Look below for the line holding "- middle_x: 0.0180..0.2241" and the line holding "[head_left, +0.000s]". Transcribe exactly those lines and all lines between them, nothing more.
::: Stored data
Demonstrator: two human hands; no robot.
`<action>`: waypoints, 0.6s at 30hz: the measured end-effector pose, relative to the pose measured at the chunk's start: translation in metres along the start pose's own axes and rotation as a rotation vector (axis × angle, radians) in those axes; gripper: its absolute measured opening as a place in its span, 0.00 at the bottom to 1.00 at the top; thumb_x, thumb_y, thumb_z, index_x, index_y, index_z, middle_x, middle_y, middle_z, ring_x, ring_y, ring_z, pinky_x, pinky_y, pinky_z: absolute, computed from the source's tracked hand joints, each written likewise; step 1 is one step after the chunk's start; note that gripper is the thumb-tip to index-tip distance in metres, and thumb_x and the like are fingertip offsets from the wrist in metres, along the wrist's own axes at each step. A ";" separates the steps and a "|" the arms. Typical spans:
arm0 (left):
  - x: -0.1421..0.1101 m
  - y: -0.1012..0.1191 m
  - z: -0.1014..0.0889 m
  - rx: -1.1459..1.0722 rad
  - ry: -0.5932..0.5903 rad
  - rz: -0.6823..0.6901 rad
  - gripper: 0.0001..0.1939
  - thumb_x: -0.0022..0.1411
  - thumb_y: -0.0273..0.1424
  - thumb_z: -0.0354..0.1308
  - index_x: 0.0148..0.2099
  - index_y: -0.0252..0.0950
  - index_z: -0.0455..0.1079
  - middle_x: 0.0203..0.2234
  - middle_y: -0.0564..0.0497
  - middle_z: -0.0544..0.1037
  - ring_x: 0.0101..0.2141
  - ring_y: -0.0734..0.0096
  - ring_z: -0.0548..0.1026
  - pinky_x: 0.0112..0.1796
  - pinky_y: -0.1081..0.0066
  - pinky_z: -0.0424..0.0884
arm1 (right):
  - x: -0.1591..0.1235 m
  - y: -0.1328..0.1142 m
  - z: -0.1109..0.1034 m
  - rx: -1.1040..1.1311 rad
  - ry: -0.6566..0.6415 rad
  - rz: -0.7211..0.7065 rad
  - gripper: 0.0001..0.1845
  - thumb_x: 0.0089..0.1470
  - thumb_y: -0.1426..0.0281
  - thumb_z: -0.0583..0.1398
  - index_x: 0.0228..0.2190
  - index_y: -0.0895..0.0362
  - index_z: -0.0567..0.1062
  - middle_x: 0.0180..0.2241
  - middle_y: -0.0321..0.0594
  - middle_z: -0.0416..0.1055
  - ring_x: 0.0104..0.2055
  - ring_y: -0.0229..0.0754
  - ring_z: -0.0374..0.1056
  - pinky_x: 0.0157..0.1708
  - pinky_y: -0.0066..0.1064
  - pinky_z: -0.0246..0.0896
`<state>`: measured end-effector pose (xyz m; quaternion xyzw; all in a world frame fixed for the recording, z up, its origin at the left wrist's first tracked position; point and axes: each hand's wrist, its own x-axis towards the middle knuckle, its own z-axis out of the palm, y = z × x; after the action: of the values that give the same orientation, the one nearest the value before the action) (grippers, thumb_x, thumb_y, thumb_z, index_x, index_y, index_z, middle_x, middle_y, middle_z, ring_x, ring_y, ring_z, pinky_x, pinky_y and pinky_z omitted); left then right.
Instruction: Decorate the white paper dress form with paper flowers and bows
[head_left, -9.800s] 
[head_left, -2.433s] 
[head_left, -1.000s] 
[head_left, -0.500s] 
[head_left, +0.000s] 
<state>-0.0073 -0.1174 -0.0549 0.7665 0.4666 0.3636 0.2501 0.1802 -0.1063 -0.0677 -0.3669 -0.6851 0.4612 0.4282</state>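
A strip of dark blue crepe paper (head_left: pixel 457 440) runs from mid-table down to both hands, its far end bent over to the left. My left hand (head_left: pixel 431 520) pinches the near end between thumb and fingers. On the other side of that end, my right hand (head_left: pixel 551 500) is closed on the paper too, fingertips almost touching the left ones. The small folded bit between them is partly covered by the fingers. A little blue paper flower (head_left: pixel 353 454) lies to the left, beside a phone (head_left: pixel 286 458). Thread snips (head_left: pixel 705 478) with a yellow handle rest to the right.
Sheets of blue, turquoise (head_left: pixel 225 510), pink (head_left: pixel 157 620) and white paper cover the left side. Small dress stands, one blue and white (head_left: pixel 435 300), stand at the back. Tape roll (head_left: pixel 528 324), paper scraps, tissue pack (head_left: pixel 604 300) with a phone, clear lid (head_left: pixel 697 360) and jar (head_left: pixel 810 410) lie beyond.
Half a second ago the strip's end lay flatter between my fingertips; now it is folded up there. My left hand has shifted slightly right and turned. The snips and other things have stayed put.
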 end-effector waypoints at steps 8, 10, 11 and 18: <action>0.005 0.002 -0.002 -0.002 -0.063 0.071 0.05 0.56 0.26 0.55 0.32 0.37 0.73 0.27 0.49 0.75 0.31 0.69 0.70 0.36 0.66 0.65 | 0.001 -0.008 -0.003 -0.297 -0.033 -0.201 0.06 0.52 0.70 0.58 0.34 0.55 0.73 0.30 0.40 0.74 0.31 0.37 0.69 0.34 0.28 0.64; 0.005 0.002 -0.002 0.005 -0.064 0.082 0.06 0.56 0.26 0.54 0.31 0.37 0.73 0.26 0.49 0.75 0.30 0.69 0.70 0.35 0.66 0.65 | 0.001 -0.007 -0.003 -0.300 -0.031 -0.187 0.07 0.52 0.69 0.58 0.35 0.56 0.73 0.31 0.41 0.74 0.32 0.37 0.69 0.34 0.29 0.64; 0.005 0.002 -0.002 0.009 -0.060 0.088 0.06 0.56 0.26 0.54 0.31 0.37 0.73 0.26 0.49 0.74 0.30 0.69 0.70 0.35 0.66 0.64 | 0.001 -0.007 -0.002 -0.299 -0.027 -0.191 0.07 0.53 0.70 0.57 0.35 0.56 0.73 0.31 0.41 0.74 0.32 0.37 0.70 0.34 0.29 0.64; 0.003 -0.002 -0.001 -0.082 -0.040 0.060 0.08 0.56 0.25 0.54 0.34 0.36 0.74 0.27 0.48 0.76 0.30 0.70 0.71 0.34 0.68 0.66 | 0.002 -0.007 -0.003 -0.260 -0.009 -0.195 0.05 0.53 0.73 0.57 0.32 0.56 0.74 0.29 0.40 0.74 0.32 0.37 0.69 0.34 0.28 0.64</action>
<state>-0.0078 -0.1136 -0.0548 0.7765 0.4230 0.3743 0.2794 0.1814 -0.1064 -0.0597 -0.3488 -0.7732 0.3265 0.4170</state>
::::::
**Response box**:
  - middle_x: 0.0180..0.2241
  - middle_y: -0.0321..0.0594
  - middle_z: -0.0416..0.1055
  - ring_x: 0.0104..0.2055
  - ring_y: -0.0229..0.0754
  - ring_z: -0.0374..0.1056
  - pinky_x: 0.0157..0.1708
  - pinky_y: -0.0066..0.1064
  - pinky_z: -0.0246..0.0896
`<state>`: measured end-effector pose (xyz m; quaternion xyzw; all in a world frame fixed for the recording, z up, its origin at the left wrist's first tracked position; point and axes: each hand's wrist, its own x-axis towards the middle knuckle, its own z-axis out of the palm, y = z × x; after the action: of the values that give the same orientation, the one nearest the value before the action) (grippers, thumb_x, thumb_y, thumb_z, index_x, index_y, index_z, middle_x, middle_y, middle_z, ring_x, ring_y, ring_z, pinky_x, pinky_y and pinky_z omitted); left then right.
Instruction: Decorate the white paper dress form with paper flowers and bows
[head_left, -9.800s] 
[head_left, -2.433s] 
[head_left, -1.000s] 
[head_left, -0.500s] 
[head_left, +0.000s] 

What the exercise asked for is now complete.